I started to panic again. See, here's the thing about me--I thrive at being yelled at and challenged. It's a complete paradox to my personality, as I can come across as sweet and docile (although my true friends know the bossy, aggressive, and obnoxious Claudia. She is quite the pill). Because I need to be pushed, I was concerned that AJ was going to be too nice. And this thought further confirmed how ready and serious I was about losing this weight. It also confirmed that I am a control freak and this is probably why I will drive myself crazy. This whole thought process was zooming through my brain as AJ was telling me about what the plan was and what his expectations are. Suddenly, it occurred to me he had asked me a question, as he stopped talking and just looked at me expecting something. I didn't know whether to nod my head, shake his hand, start to cry, or pull something out of my butt. I wasn't paying attention, and he knew it.

Crap!



"Well, AJ, I am on board with what you are saying and I am ready to make this commitment."-Eager Cheesy Smiling Claudia :)

"Um, ok. So does that mean you do want to work out in the morning or would rather an evening time slot?"-Perplexed AJ

"Oh. Um, yeah, well, morning, I guess."----Deflated and Embarrassed Claudia :/


He laughed and told me to relax, that thinking would not be necessary during the 50 minute sessions with him. I felt one of the trillions of knots in my belly loosen. He then took me to get weighed and measure.

The knot reappeared and joined its flock.

The weighing part wasn't so scary, as I get weighed once a week. I knew what to expect. The measurements, though, was just enough to make me pass out. But I knew it had to happen. And with no judgement, Good ole AJ filled in the banks, painted a time line, and talked me off the metaphoric ledge that would lead to failure. So we had a game plan!

I felt prepared, ready, accomplished and elated that it was all starting to come to fruition :) I extended my hand to shake his, and to thank him for everything, ready to depart from our first meeting with the anticipation of changes to come. But he threw a bombshell at me.

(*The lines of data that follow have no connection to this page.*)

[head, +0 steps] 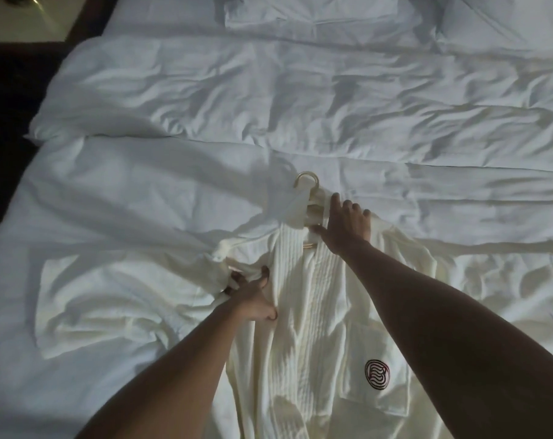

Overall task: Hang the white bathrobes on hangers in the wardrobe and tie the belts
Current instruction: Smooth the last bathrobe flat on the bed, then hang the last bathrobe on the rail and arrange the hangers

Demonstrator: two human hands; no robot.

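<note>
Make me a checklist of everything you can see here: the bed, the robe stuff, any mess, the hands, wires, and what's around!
Surface: bed with a rumpled white duvet.
Job's things: white bathrobe lying flat on the bed, hanger hook at its collar, logo pocket.
Clutter: nothing seen.
Grippers: left hand grips robe fabric; right hand presses flat by the collar.
Cables: nothing seen.
Surroundings: pillows at the head, dark floor.
</note>
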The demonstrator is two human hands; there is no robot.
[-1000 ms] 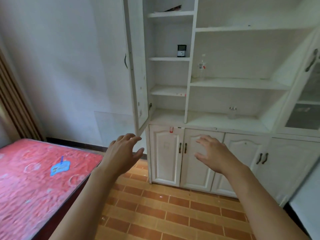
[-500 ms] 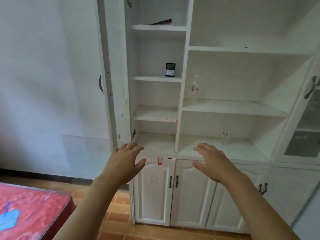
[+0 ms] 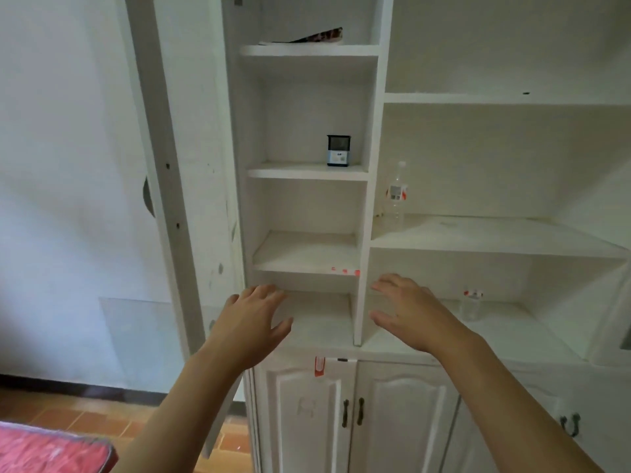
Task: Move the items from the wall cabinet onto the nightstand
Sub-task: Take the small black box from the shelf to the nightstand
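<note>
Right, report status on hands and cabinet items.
Left hand and right hand open, empty. Small clock, bottle, small jar on shelves, untouched. Nothing blocking.

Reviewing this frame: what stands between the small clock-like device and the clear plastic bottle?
In the head view, a white upright divider panel of the cabinet separates them: the device stands in the narrow left column, the bottle just right of the panel.

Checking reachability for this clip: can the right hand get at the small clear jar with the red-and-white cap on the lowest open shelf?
Probably yes: the right hand is open, holds nothing, and nothing stands between it and the small clear jar on the open shelf just to its right.
</note>
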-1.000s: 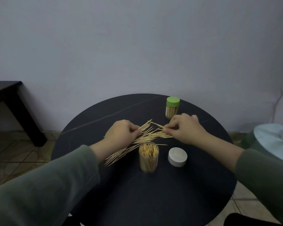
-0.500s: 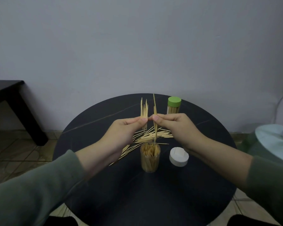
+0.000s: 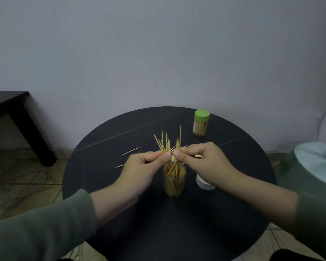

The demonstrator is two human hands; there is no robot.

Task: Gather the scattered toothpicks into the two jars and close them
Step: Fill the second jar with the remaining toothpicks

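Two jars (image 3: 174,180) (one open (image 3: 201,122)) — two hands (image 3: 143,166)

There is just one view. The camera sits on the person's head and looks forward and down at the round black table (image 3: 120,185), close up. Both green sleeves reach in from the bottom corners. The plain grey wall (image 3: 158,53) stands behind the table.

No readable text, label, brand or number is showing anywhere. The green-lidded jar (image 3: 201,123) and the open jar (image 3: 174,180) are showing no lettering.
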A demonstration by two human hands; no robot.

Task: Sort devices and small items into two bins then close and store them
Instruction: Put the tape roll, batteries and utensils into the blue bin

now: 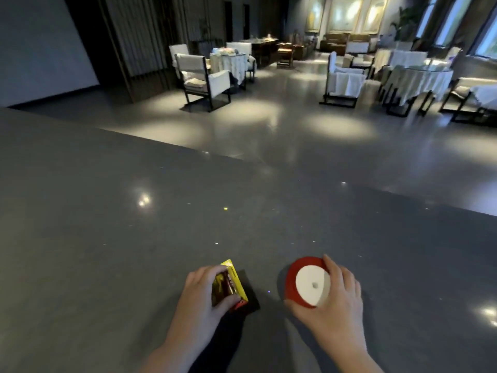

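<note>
Left hand (200, 297) fingers curl round small yellow and red pack of batteries (230, 285), thumb under near end. Pack sits at 6 o'clock, low over dark grey shiny counter (134, 238), dark shadow beneath it.

Right hand (332, 300) fingers and thumb wrap round red ribbon roll with white round middle (308, 282). Roll tilted, white face turned to 9 o'clock, just at 3 o'clock of pack, apart from it.

Past counter edge, at 12 o'clock: grey floor (295, 125), white chairs (204, 79), tables with white cloths (419, 79), blurry.
</note>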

"Where are you going? We are not done." -Confused AJ

"Huh??!" -Even more confused Claudia


"Girl, we actually have to work out now." -Excited AJ


"-_-" --Frightened Claudia


Somehow, that thought completely escaped me. Why on Earth would I work out during a personal trainer exercise session? Sure, as I type it now, logic is all over this like Hefner to Viagra, but at that very moment, logic had decided to take a water fountain break, as she was nowhere to be found.

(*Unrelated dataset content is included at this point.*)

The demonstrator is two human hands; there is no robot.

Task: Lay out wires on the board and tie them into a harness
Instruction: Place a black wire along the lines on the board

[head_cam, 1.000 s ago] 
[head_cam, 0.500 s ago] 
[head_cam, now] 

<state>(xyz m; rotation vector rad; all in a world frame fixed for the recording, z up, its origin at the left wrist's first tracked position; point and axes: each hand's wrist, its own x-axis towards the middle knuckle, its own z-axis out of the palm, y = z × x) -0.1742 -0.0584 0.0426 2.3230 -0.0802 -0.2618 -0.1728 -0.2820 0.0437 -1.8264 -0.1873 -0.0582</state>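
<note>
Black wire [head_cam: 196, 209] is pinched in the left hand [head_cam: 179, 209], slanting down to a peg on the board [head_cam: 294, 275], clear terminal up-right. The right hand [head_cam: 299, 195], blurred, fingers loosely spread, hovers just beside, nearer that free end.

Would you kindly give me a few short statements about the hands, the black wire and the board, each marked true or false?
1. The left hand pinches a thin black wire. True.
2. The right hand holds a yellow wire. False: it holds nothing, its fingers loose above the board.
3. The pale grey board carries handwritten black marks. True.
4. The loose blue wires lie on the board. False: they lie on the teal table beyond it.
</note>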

Freakin bitch. I was now feeling dread. However, I made my legs move and we went through about 40 minutes of work out.

While his smile was warm, his tolerance was not! AJ made sure I worked, all the while monitoring my injury. He brought out all these toys, including this one thing called a kettle ball (which, I have to say, when he was telling me about it, I spaced out again, but this time to thoughts of kettle chips. Man those bad boys are good). He also introduced me to pull-ups (the work out bar, not the diaper), and I loved it! I could see he was going to be true to his word and work me hard and ignore my whining.


And whining I did!! At one point I remember saying to myself, "Ay Dios Mio, Claudia. You sound like a batty old yenta. What the hell happened to you?" I was terribly confused, being yelled at not only by my inner athlete, but also by all these muscles that had been enjoying a hibernation of a lifetime. They were not happy.

At. All.


It was a great first session. I left the gym waddling like a penguin but nonetheless, quite excited. My life was about to change. And I was ready to embrace said change. And even on the days that I would convince myself that I was far from ready, AJ would be there to help me face the truth, that we are always ready!


PS-I did not have a snickers bar for dinner that night. Not only was I ready to control my calorie intake, but somehow the workout made everything hurt, even my teeth.